Re-Scoring Using Image-Language Similarity for Few-Shot Object Detection

URL: http://arxiv.org/abs/2311.00278v1
Date: Wed, 1 Nov 2023 04:04:34 GMT
Title: Re-Scoring Using Image-Language Similarity for Few-Shot Object Detection
Authors: Min Jae Jung, Seung Dae Han and Joohee Kim
Abstract summary: Few-shot object detection, which focuses on detecting novel objects with few labels, is an emerging challenge in the community. Recent studies show that adapting a pre-trained model or modified loss function can improve performance. We propose Re-scoring using Image-language Similarity for Few-shot object detection (RISF) which extends Faster R-CNN.
Score: 4.0208298639821525
License: http://creativecommons.org/licenses/by-nc-nd/4.0/
Abstract: Few-shot object detection, which focuses on detecting novel objects with few labels, is an emerging challenge in the community. Recent studies show that adapting a pre-trained model or modified loss function can improve performance. In this paper, we explore leveraging the power of Contrastive Language-Image Pre-training (CLIP) and hard negative classification loss in low data setting.
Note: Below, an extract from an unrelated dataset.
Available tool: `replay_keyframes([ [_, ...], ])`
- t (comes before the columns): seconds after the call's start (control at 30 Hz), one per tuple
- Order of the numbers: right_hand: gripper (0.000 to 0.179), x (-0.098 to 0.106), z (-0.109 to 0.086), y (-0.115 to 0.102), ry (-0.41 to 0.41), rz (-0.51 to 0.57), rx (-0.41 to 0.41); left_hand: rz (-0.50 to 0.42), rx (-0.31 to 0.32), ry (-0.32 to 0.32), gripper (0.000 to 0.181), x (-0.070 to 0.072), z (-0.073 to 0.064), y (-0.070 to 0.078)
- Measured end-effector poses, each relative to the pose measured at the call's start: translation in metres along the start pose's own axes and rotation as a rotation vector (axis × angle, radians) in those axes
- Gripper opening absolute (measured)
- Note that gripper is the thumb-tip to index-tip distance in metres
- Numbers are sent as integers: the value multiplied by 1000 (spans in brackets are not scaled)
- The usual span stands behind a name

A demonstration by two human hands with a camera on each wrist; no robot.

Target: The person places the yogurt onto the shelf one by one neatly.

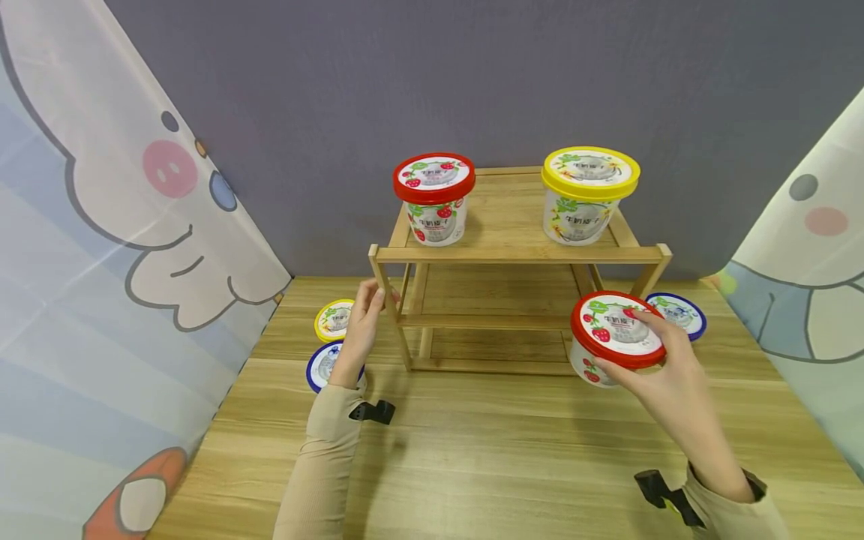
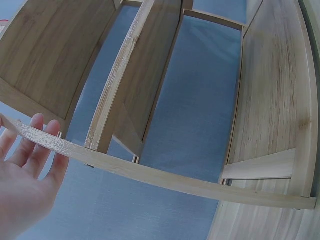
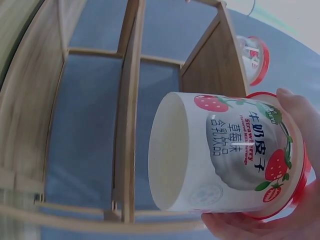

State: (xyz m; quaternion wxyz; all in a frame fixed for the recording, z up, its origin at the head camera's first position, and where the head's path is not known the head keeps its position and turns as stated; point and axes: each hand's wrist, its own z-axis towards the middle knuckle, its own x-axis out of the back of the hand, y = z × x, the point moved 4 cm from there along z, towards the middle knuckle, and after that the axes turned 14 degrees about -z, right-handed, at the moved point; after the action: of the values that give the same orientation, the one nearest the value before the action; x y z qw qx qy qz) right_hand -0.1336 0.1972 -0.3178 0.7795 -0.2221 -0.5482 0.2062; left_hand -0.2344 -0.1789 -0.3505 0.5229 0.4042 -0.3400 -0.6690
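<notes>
My right hand [image 1: 664,367] grips a strawberry milk tub [image 1: 617,334] by its red lid, thumb at the near side and fingers across the top. In the head view the tub is in front of the right end of the wooden shelf rack [image 1: 520,255]. Tilted on its side in the right wrist view, the same tub [image 3: 225,155] shows its white base. At the rack's left end, my left hand [image 1: 364,322] holds the side post, its fingers [image 2: 37,160] reaching behind the wood. On the top board stand a red-lidded tub [image 1: 435,199] at left and a yellow-lidded tub [image 1: 587,195] at right.
Left of the rack, a yellow-lidded tub [image 1: 332,319] and a blue-lidded tub [image 1: 322,366] stand on the wooden table [image 1: 472,457], partly behind my left arm. Another blue-lidded tub [image 1: 682,315] is at the right. A grey wall [image 1: 304,150] rises behind; cartoon-printed curtains [image 1: 88,247] flank both sides.
</notes>
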Motion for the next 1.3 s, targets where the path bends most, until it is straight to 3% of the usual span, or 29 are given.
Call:
replay_keyframes([
  [0.17, 80, -7, 5, -14, 5, 25, 32, -10, -6, 3, 17, 0, 0, -1],
  [0.4, 80, -22, 9, -32, -12, 56, 80, 21, 48, 16, 21, -13, -4, 19],
  [0.7, 78, -41, 20, -57, -23, 72, 112, 7, 26, 5, 15, -2, 1, 1],
  [1.0, 80, -66, 31, -78, -77, 104, 120, 14, -1, -8, 14, -1, 0, 0],
  [1.3, 80, -86, 42, -101, -105, 108, 108, 7, 43, 15, 17, -2, 0, 3],
])
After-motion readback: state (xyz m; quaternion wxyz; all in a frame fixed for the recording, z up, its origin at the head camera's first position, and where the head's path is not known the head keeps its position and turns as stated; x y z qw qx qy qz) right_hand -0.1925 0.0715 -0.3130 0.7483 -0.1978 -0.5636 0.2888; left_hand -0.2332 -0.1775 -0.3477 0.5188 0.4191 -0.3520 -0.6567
Specifically, we propose Re-scoring using Image-language Similarity for Few-shot object detection (RISF) which extends Faster R-CNN by introducing Calibration Module using CLIP (CM-CLIP) and Background Negative Re-scale Loss (BNRL). The former adapts CLIP, which performs zero-shot classification, to re-score the classification scores of a detector using image-class similarities, the latter is modified classification loss considering the punishment for fake backgrounds as well as confusing categories on a generalized few-shot object detection dataset. Extensive experiments on MS-COCO and PASCAL VOC show that the proposed RISF substantially outperforms the state-of-the-art approaches. The code will be available.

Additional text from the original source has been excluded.